Gran Majada, Aripe

¡Que no sea el otoño quien tumbe las almendras!

¡Que no sea el otoño quien tumbe las almendras!, decía el Tío Manuel a quien lo escuchase, mientras volteaba la pinocha preñada de estiércol. Siempre había alguien, siempre alguien crecía por dentro escuchando a los viejos cuando también su cuerpo se aventuraba a nuevas formas.

Los viejos, como un libro; eran lo que no se podía leer pero se asumía, porque los viejos eran sabios como el tiempo: a cada cosa en su sitio y cada sitio para lo que era, uno para cobijarse, otro para plantar, otro para pasto y uno pequeñito para morir. ¿Para qué más tierra?

Cuando ya el sur tenía las tardes más pequeñas, sobre los morros el Tío Manuel hablaba con el viento, como un Moisés, privilegiado contertulio, sabio, cauto volvía para decirnos lo que habría de llegar, para hacer real el presagio del otoño. ¡Pero que no sea el otoño quien tumbe las almendras!, que sean las gentes, que sean hombres y mujeres. Pequeño gesto para tan preciado tesoro, botín que, como el oro llena al ego, de salud llena a los cuerpos, sorpresa frugal de finales de estío.

Temprano en la cumbre, a sol puesto ya estamos en lo de Juan José; cimbreantes, “la latas” son batutas que hacen sonar a la brisa que se extingue sobre los hombros curtidos. Apañando, los niños debaten sobre dónde esconderán tan suculento manjar para cuando el juego venga del desconsuelo. Los jóvenes sueñan con la fiesta, la chiquilla, el chico, las truchas de la suegra que quiere ser, truchas que saben a almendra, a pasión adolescente, a ilusión que crece fuerte, fugaz como árbol tierno.
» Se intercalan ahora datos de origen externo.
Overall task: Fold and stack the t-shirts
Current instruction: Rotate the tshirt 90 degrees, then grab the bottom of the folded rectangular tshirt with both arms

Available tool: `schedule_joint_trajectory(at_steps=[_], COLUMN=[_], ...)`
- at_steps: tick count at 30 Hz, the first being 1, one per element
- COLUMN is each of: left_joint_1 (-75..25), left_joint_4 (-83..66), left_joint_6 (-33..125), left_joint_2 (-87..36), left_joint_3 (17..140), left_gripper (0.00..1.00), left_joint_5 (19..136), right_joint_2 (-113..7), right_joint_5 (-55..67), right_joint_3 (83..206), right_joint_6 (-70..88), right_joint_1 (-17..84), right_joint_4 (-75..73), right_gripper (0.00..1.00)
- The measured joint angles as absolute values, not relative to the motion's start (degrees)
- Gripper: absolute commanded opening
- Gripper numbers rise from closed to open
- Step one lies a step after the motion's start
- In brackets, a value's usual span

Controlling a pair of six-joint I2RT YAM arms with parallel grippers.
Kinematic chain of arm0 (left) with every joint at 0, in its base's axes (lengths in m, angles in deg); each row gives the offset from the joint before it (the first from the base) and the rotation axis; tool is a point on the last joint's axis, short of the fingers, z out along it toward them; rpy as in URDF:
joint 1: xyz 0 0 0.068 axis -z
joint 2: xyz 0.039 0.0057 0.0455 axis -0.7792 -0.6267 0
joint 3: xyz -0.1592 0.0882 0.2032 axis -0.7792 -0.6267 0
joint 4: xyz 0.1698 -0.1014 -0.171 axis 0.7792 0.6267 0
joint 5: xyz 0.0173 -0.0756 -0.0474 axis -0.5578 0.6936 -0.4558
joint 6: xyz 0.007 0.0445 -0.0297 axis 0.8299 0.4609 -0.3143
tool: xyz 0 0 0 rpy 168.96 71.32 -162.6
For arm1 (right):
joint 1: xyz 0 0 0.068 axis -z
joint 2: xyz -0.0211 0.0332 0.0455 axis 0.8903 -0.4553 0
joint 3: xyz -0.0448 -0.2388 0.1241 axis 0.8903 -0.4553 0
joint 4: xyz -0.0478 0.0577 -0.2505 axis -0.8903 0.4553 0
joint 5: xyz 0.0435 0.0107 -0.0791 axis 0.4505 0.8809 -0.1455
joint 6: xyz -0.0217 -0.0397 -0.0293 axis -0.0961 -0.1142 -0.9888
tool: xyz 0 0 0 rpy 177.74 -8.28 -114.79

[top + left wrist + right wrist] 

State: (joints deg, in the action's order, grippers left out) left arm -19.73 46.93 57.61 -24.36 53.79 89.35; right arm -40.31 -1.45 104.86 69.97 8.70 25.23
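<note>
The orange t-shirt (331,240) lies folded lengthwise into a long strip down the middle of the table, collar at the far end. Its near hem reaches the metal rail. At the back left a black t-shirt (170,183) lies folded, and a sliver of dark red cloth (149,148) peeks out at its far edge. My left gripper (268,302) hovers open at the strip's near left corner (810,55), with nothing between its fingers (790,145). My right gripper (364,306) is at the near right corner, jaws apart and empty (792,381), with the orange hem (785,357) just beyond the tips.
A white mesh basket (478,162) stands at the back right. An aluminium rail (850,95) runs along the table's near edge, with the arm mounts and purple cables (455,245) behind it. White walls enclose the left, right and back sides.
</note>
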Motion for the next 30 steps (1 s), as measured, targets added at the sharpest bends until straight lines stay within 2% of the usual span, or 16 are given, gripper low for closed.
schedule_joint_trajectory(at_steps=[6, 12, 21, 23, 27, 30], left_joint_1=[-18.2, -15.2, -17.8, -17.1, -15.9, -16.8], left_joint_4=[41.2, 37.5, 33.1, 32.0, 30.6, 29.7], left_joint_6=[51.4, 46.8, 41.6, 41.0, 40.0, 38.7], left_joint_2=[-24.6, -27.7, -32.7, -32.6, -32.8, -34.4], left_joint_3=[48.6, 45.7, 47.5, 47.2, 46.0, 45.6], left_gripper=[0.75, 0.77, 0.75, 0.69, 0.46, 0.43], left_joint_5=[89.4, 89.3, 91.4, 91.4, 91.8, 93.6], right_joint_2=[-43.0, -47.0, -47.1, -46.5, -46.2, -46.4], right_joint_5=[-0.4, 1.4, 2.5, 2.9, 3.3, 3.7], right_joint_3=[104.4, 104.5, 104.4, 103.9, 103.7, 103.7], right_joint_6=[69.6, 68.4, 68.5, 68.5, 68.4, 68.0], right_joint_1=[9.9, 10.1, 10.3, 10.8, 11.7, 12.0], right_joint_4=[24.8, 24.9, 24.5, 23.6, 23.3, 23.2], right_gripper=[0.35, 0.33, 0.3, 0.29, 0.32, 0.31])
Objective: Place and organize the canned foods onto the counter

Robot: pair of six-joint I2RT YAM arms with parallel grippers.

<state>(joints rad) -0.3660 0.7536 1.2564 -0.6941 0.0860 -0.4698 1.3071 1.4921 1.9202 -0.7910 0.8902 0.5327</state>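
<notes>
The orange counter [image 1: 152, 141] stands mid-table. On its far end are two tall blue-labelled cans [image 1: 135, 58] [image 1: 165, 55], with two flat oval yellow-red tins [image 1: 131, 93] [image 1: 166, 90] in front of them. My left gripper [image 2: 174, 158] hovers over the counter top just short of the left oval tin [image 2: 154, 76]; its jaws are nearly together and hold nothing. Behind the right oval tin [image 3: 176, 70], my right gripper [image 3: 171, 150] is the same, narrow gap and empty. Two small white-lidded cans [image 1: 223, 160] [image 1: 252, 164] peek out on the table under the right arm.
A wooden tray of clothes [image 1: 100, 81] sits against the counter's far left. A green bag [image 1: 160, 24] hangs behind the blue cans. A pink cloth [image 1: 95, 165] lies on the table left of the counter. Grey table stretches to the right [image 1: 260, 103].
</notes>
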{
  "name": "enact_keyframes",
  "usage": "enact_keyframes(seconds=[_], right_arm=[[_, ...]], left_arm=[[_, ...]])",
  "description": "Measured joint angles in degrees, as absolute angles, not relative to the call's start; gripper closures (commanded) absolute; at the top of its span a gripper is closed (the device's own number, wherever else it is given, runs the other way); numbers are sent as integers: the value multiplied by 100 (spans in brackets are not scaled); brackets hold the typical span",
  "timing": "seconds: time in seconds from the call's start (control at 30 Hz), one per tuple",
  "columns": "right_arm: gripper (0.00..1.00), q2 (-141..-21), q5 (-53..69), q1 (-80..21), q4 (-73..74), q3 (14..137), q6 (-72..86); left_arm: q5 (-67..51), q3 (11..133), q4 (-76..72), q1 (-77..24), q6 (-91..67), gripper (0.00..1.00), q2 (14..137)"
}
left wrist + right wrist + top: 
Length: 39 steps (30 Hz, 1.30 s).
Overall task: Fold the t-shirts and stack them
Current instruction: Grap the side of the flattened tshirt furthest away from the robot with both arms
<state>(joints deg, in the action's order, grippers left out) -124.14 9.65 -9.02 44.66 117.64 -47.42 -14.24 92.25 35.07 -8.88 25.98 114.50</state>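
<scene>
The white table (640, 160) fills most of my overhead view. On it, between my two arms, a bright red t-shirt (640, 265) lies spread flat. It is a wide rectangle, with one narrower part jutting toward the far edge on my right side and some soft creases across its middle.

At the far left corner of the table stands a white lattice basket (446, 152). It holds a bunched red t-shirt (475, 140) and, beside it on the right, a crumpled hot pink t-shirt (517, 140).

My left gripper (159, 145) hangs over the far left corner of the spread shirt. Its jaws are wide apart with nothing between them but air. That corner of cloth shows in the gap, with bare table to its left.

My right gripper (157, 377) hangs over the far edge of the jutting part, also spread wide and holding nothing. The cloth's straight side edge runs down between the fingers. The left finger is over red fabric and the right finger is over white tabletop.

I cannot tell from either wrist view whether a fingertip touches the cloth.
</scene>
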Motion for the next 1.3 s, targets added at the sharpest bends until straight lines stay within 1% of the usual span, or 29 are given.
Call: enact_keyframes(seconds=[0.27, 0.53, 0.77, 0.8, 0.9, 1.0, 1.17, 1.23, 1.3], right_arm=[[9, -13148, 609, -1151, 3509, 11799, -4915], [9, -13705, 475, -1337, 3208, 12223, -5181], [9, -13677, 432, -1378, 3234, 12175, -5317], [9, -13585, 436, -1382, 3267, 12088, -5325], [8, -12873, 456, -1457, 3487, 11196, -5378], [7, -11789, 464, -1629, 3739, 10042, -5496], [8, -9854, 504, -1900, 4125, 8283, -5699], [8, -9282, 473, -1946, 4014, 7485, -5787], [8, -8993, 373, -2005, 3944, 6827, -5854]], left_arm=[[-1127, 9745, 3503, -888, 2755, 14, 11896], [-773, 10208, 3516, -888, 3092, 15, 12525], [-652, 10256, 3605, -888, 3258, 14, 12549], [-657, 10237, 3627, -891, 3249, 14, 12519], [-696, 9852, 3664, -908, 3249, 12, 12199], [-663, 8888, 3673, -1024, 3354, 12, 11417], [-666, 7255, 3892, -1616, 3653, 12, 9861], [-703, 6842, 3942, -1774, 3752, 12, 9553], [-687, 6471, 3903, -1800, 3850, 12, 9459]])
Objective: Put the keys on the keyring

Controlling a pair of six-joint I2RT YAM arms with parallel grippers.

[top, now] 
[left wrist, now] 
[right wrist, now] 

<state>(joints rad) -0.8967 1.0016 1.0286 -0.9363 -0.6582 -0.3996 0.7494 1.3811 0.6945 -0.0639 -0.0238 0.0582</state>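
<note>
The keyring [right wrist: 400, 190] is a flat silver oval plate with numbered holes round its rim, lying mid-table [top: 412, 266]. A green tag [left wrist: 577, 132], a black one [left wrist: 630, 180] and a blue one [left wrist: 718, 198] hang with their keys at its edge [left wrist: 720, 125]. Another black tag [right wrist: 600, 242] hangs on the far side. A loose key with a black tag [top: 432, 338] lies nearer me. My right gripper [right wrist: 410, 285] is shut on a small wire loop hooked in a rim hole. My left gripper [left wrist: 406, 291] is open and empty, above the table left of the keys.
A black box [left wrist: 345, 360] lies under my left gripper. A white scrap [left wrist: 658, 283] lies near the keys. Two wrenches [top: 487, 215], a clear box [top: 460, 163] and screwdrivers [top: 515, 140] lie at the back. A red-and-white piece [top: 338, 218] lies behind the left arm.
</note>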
Apañando se reafirman los viejos con certeza: Si el arcón se llena, serán menos las penas.

Llegará el otoño tarde o temprano. Para nosotros es igual si ya la sementera está lista, clamando al cielo su razón de ser, si ya están prietos los graneros, si no se pierden en el tiempo los consejos de quienes dieron al hambre un giro de almendras. La gratitud puede ser la mayor de las virtudes cuando un árbol hecho a la mucha sed, generoso escanciaba sus frutos en tiempos de ausencia, almendreros que esperan que a cada verano, las gentes vareen sus alas para no alejarse del ciclo y la esencia de la tierra y sus gentes.